Nosotros, hermanos y hermanas, podemos ser señores de los bienes que poseemos, pero a menudo ocurre lo contrario: son ellos al final a poseernos. Algunos hombres ricos no son libres, ni siquiera tienen tiempo para descansar, tienen que mirar por encima del hombro porque la acumulación de bienes también exige su custodia. Están siempre angustiados porque un patrimonio se construye con mucho sudor, pero puede desaparecer en un momento. Olvidan la predicación evangélica, que no afirma que las riquezas sean en sí mismas un pecado, pero sí ciertamente son una responsabilidad. Dios no es pobre: es el Señor de todo, pero - escribe San Pablo- “siendo rico, se hizo pobre por nosotros, a fin de enriquecernos con su pobreza”2 Cor 8,9).

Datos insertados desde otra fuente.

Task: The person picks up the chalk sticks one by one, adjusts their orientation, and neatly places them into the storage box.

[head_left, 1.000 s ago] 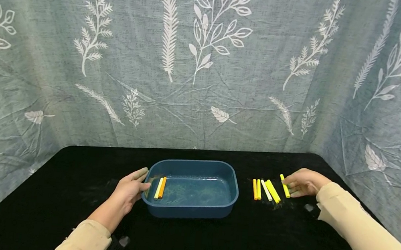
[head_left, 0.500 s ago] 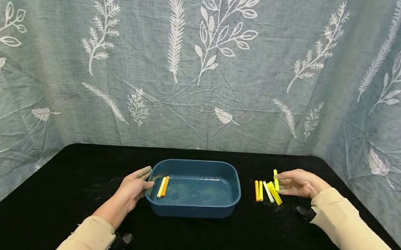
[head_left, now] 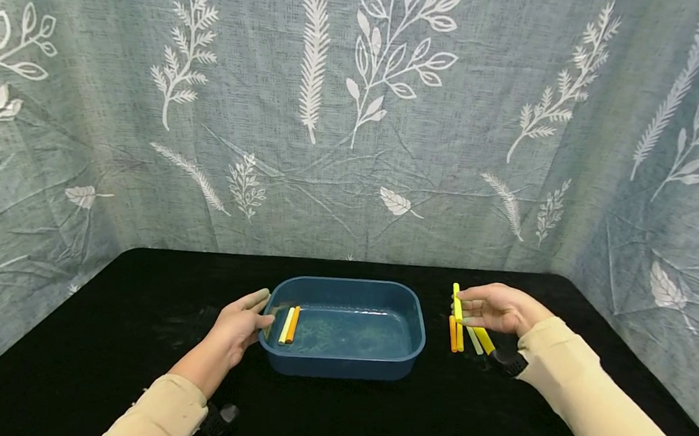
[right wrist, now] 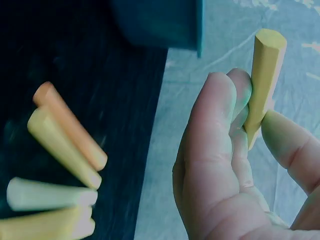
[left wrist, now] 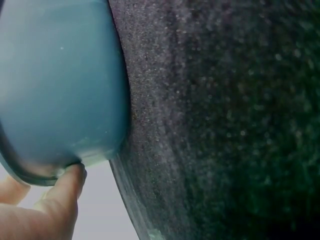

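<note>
My right hand pinches a yellow chalk stick between thumb and fingertips, raised over the chalk row in the head view. Below it lie an orange chalk, a yellow one, a white one and thicker yellow chalk, partly hidden by the hand. At the left end of a blue plastic tub, my left hand grips the rim, thumb over the edge and fingers along the outside. Inside the tub, a pale yellow chalk and an orange chalk lie side by side near that end.
A black cloth covers the table. Behind and at both sides hangs a grey-blue curtain with white leaf prints. A dark wrist camera sits under the right sleeve.
The right hand has lifted the yellow chalk off the cloth at the right end of the row and carried it leftward over the others. The left hand stays at the tub.
</note>
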The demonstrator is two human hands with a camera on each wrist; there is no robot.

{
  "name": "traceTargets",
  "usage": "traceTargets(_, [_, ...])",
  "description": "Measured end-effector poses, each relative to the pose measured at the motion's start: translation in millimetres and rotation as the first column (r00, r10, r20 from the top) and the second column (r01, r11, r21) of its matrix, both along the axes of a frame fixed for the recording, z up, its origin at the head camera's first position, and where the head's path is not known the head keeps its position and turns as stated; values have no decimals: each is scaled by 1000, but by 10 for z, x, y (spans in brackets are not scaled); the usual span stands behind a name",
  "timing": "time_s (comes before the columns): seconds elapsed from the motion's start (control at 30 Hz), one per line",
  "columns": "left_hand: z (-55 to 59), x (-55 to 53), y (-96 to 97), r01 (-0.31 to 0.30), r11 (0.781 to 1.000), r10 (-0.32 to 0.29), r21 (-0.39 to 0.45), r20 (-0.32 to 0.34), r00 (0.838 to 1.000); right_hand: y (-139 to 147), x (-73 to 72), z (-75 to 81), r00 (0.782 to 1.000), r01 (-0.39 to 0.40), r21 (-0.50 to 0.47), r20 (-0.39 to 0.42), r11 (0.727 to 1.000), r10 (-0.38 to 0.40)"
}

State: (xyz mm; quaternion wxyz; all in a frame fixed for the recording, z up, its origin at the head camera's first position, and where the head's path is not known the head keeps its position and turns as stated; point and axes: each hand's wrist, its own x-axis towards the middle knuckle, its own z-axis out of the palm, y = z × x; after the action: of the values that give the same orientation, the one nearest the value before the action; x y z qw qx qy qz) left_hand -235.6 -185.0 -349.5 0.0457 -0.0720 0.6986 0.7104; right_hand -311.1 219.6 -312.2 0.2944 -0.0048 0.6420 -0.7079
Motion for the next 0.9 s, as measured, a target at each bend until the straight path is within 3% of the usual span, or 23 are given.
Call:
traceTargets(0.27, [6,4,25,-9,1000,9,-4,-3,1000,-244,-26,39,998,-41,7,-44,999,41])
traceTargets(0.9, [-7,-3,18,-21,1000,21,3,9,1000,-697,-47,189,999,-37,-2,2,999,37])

Eso es lo que el avaro no comprende. Podría haber sido causa de bendición para muchos, pero en lugar de eso, se metió en el callejón sin salida de la infelicidad. La vida del avaro es fea. Recuerdo un caso de un señor que yo conocía en la otra diócesis. Un hombre riquísimo que tenía a su madre enferma. Los hermanos se turnaban para cuidar a su madre. Y la madre se tomaba un yogurt por la mañana.
Él le daba la mitad del yogurt por la mañana y la otra mitad por la tarde, para ahorrar medio yogurt. Así es la avaricia, así es el apego a los bienes. Más tarde este señor se murió, y los comentarios de las personas que fueron a la vigilia eran este: “Se ve que este hombre no tiene nada ahora, ha dejado todo”. Y después, haciendo un poco de broma decían: “no, no, no, no pueden cerrar el ataúd porque quería llevarse todo con él”. Esto hace reír a los otros, la avaricia. Al final debemos dar nuestro cuerpo, nuestra alma al Señor, y debemos dejar todo. Estemos atentos y seamos generosos. Generosos con todos y generosos con quienes más nos necesitan. Gracias.